Like a virus: the rise of the Machine

There can be no doubt in anyone’s mind that the years between 2007 and 2019 were the era of cricket’s shortest and newest format: the Twenty20.

It was invented in England in 2003, and quickly, like a virus, spread all over the world. From Pakistan to the Caribbean to Australia to New Zealand (who hosted the first International T20 match in 2005, losing to Australia at Eden Park in 2005) to its home country of England, where there were sell out crowds for county cricket matches for the first time since the 1950s, within just a year or two of the format’s invention. It was, without a doubt, and pardon the pun, a hit.

Shortly after the 2007 World Cup which saw the One Day International begin it’s decline as the game’s most profitable format, the time was ripe for the Twenty20 to swoop in and formally realize its ascendancy. The first T20 World Championship was in the fall of that year, with India beating Pakistan in the final to begin their road back from their early 2007 World Cup exit.

Also in 2007, a T20 league not supported by the International Cricket Council or the Bureau of Cricket Control India — the International Cricket League, or ICL, was started in India. To combat the league — which was siphoning board members and players away from the traditional game — the BCCI imposed lifetime bans for players who participated in the rebel league. They also formed their own domestic T20 league, basing it on the franchise system popular in the USA: the Indian Premier League. The league had its inaugural season in 2008 and the rest, as they say, is history.

The IPL is the most popular league in cricket by a country mile. The most attended and the most profitable. And one of the most popular leagues in all of sport the world over. It has spawned similar franchise leagues in England, Australia, Pakistan, Afghanistan, England, Hong Kong, New Zealand, South Africa, Sri Lanka, the West Indies and Zimbabwe and that’s not even all of them. The entire landscape of the game has changed, thanks not in large part but in all part to the invention of the format just 17 years ago, a format that is only three years older than Twitter.

Many bemoan the rise of the format. And their complaints are valid. The T20 has altered the style of play across all formats, rewarding the slog, the big hit. Slowly but surely the art of Test batting is disappearing from the world — simply because there’s no money in it anymore. And boards and counties are assuaging the older formats in order to focus on the Twenty20 (and in the ECB’s case, an even shorter format, the Hundred). The County Championship is dying. And players are turning away from the international game in order to become mercenary batsmen in franchise leagues all over the world. Capitalism has come to cricket in the form of a three hour game, and once that barn door is open, it’s pretty hard to close it again.

But it isn’t all terrible news. In many ways, the shorter format has revitalized the sport. It’s opened avenues that were never there before, for the associates, for women. The Twenty20 has turned cricket into truly a global game, a game for all. And while this may irk the more insular cricket fans among us, it has to be seen as a net positive, in the long run. The Twenty20 league in England for instance is bringing in money to the county boards that they never would have seen without the format.

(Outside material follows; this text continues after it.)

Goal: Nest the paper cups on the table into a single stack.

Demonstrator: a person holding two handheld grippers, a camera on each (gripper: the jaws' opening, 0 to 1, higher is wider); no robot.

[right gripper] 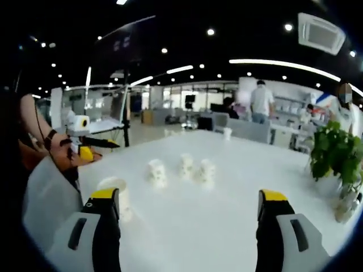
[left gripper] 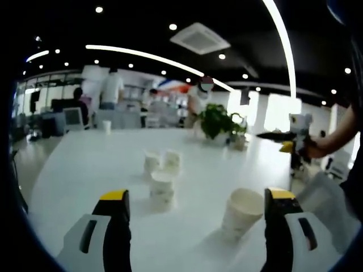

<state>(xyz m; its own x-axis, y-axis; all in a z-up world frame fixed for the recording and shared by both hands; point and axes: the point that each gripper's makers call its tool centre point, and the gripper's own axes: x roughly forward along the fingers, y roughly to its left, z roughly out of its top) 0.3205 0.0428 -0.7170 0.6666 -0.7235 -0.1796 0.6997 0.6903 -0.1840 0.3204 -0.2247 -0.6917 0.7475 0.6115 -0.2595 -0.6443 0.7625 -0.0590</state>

Do those counties survive the financial crisis of 2008-2010 without that revenue? Maybe. But maybe not.

I think we can all agree that a healthier balance is in order, however. A balance between the old great formats (and yes that includes the ODI) and the shorter formats. It can’t all be slog. We can’t let the art of Test opening go the way of the dodo. We can’t let the County Championship slowly fade into obscurity. Keeping cricket safe and secure against the fires of time means not just embracing its international side, but also its history, its tradition. If we lose any of those aforementioned things, the game might just finally do what people have been predicting for decades: go extinct.

What that balance looks like, I am not sure.

But.

Our hands might be getting forced, for good or for ill.

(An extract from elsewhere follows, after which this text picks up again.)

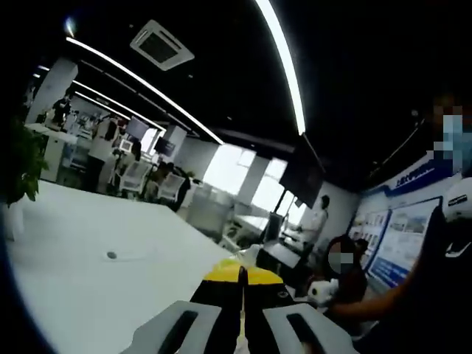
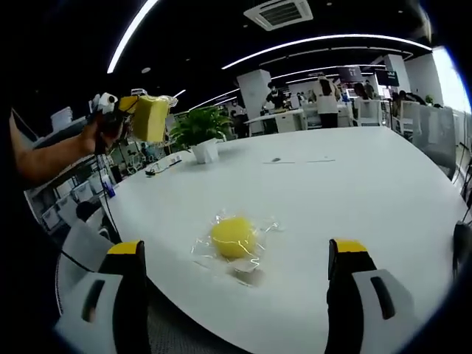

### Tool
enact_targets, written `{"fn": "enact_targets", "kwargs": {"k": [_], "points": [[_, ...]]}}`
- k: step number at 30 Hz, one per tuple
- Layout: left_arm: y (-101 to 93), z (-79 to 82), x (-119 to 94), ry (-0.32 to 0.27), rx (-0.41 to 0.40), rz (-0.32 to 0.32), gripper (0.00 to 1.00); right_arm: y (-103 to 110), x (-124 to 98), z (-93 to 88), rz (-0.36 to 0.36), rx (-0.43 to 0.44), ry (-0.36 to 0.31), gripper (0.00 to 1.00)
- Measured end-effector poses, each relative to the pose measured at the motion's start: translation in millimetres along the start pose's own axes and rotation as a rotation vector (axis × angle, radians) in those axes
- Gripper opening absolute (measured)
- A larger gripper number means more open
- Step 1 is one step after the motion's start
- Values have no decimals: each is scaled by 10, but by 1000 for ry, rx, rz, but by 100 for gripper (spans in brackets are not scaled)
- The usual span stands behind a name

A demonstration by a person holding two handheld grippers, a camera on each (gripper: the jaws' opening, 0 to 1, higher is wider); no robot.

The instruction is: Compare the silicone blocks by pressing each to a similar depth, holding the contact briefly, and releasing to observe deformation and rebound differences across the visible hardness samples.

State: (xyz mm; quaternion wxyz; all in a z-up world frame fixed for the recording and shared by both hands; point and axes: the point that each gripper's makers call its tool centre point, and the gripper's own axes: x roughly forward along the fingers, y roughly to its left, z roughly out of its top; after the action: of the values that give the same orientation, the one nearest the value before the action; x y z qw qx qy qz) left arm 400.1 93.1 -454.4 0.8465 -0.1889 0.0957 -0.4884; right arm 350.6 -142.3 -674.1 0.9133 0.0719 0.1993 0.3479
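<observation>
One yellow silicone block (image 2: 233,237) (clear-wrapped) on table (image 2: 354,192).

A white table (image 2: 354,184) is seen spreading out beyond the fingertips, with a potted plant (image 2: 200,131) set at its far edge, up and to the left of them. Long ceiling light strips (image 1: 284,59) and a ceiling vent (image 2: 279,12) are seen overhead (an open office). Seated people (image 1: 343,269) are visible right of the fingers.

Bright ceiling light strips (image 1: 284,59), window glare (image 1: 228,168), dim ceiling, strong fisheye bending, soft focus.
</observation>
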Motion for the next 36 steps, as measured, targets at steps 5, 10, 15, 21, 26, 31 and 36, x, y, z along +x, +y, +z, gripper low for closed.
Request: {"fn": "enact_targets", "kwargs": {"k": [5, 10, 15, 21, 26, 31, 36], "points": [[-75, 97, 22, -19, 14, -18, 0, -5, 36, 63, 1, -8, -13, 96], [-202, 137, 98, -31, 8, -54, 0, 48, 43, 209, 17, -21, -41, 96], [-204, 52, 178, 14, 35, -67, 0, 72, 43, 301, 29, -44, -55, 96], [-183, -107, 204, 71, 69, -76, 0, 91, 52, 445, 45, -59, -74, 96], [-186, -177, 200, 85, 55, -81, 0, 175, 131, 539, 81, -66, -80, 96], [-228, -169, 199, 77, 71, -81, 0, 302, 203, 677, 128, -94, -91, 96], [-229, -166, 191, 72, 93, -84, 0, 400, 264, 817, 165, -120, -104, 96]]}}
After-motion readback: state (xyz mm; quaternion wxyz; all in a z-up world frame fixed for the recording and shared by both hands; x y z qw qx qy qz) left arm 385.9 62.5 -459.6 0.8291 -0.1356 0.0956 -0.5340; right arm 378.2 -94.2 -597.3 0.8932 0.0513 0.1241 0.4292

The IPL for 2020 has been cancelled. So have other franchise leagues. For the time being, domestic leagues and international tours have also been cancelled, but some day we will go outside again, and cricket will come back. But maybe it will come back in a different way. Maybe that barn door will close a little, and while the IPL isn’t going anywhere in the long term, maybe for a few years the game returns to its roots of quiet games on local fields, as we seek out what’s next for cricket, and for all of us.

In the end, the T20 changed cricket forever, and it will continue to do so. But the coronavirus has changed the whole world forever. Those two seas of change will one day run together, and cricket might just come out ahead, and finally marry its old and its new, giving it the balance needed to last for another 150 years.